### Problem
Your reply should reproduce all the data below exactly while excluding the pictures.

### Provided material
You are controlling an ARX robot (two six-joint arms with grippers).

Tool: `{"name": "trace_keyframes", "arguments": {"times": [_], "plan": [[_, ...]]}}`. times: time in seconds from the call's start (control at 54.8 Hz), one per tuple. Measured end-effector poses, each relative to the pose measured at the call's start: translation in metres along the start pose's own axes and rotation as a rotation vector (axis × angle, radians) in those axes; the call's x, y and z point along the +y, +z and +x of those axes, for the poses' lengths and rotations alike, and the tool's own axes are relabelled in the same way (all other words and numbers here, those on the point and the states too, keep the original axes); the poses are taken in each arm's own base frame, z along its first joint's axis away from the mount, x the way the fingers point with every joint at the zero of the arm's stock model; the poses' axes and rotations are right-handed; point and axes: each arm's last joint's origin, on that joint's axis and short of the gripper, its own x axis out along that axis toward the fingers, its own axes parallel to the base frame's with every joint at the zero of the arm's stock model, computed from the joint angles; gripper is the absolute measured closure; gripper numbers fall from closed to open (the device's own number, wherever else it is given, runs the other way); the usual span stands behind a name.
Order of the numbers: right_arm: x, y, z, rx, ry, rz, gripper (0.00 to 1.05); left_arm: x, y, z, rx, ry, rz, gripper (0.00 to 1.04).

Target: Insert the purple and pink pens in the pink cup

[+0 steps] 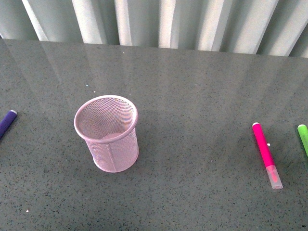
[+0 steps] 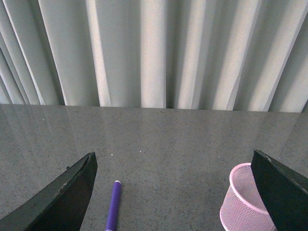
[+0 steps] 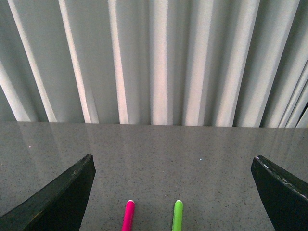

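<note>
The pink cup (image 1: 107, 133) stands upright and empty, left of the table's middle. The purple pen (image 1: 6, 123) lies at the left edge of the front view, partly cut off. The pink pen (image 1: 266, 154) lies at the right, its pale cap toward me. Neither gripper shows in the front view. My left gripper (image 2: 175, 192) is open above the table, with the purple pen (image 2: 113, 211) between its fingers and the cup (image 2: 244, 202) by one finger. My right gripper (image 3: 173, 192) is open, with the pink pen (image 3: 128, 215) between its fingers.
A bright green marker (image 1: 303, 137) lies right of the pink pen at the frame edge, and it also shows in the right wrist view (image 3: 177, 215). The grey speckled table (image 1: 192, 86) ends at a pale pleated curtain (image 1: 159, 21) at the back.
</note>
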Motion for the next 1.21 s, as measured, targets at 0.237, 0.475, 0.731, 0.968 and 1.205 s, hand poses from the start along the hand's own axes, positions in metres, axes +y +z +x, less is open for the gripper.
{"name": "trace_keyframes", "arguments": {"times": [0.237,0.475,0.731,0.968,1.205], "plan": [[0.0,0.0,0.0,0.0,0.0,0.0,0.07,0.0,0.0,0.0,0.0,0.0,0.0,0.07],[0.0,0.0,0.0,0.0,0.0,0.0,0.07,0.0,-0.003,0.001,0.084,0.146,-0.042,0.07],[0.0,0.0,0.0,0.0,0.0,0.0,0.07,-0.001,0.013,0.026,0.257,0.205,-0.145,0.07],[0.0,0.0,0.0,0.0,0.0,0.0,0.07,0.011,0.027,0.076,0.598,0.156,-0.113,0.07],[0.0,0.0,0.0,0.0,0.0,0.0,0.07,0.029,0.035,0.14,0.764,0.093,-0.138,0.07]]}}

### Result for this exercise
You are controlling an ARX robot (two six-joint arms with grippers).

Tool: `{"name": "trace_keyframes", "arguments": {"times": [_], "plan": [[_, ...]]}}`. times: time in seconds from the call's start (control at 54.8 Hz), one per tuple. Measured end-effector poses, each relative to the pose measured at the call's start: translation in metres along the start pose's own axes and rotation as a rotation vector (axis × angle, radians) in those axes; the call's x, y and z point along the +y, +z and +x of those axes, for the poses' lengths and rotations alike, and the tool's own axes are relabelled in the same way (all other words and numbers here, those on the point and the states too, keep the original axes); the poses are taken in each arm's own base frame, z along its first joint's axis away from the mount, x the way the fingers point with every joint at the zero of the arm's stock model; the poses' axes and rotations are right-handed; point and axes: each arm's last joint's origin, on that joint's axis and short of the gripper, its own x axis out along that axis toward the fingers, its own axes parallel to the base frame's with every joint at the zero of the arm's stock model, computed from the joint angles; gripper is the absolute measured closure; gripper numbers fall from closed to open (the device's own number, wherever else it is given, runs the other way); the usual span stands behind a name.
Order of the numbers: right_arm: x, y, z, rx, ry, rz, gripper (0.00 to 1.05); left_arm: x, y, z, rx, ry, rz, gripper (0.00 to 1.04).

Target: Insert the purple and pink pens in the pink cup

[+0 steps] 
[+0 steps] 
[+0 steps] 

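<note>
The pink cup (image 1: 107, 133) stands upright and empty, left of the table's middle. The purple pen (image 1: 6, 123) lies at the left edge of the front view, partly cut off. The pink pen (image 1: 266, 154) lies at the right, its pale cap toward me. Neither gripper shows in the front view. My left gripper (image 2: 175, 192) is open above the table, with the purple pen (image 2: 113, 211) between its fingers and the cup (image 2: 244, 202) by one finger. My right gripper (image 3: 173, 192) is open, with the pink pen (image 3: 128, 215) between its fingers.
A bright green marker (image 1: 303, 137) lies right of the pink pen at the frame edge, and it also shows in the right wrist view (image 3: 177, 215). The grey speckled table (image 1: 192, 86) ends at a pale pleated curtain (image 1: 159, 21) at the back.
</note>
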Motion for the next 1.21 s, as measured, targets at 0.237, 0.475, 0.731, 0.968 and 1.205 s, hand poses from the start along the hand's own axes, positions in metres, axes +y +z +x, less is open for the gripper.
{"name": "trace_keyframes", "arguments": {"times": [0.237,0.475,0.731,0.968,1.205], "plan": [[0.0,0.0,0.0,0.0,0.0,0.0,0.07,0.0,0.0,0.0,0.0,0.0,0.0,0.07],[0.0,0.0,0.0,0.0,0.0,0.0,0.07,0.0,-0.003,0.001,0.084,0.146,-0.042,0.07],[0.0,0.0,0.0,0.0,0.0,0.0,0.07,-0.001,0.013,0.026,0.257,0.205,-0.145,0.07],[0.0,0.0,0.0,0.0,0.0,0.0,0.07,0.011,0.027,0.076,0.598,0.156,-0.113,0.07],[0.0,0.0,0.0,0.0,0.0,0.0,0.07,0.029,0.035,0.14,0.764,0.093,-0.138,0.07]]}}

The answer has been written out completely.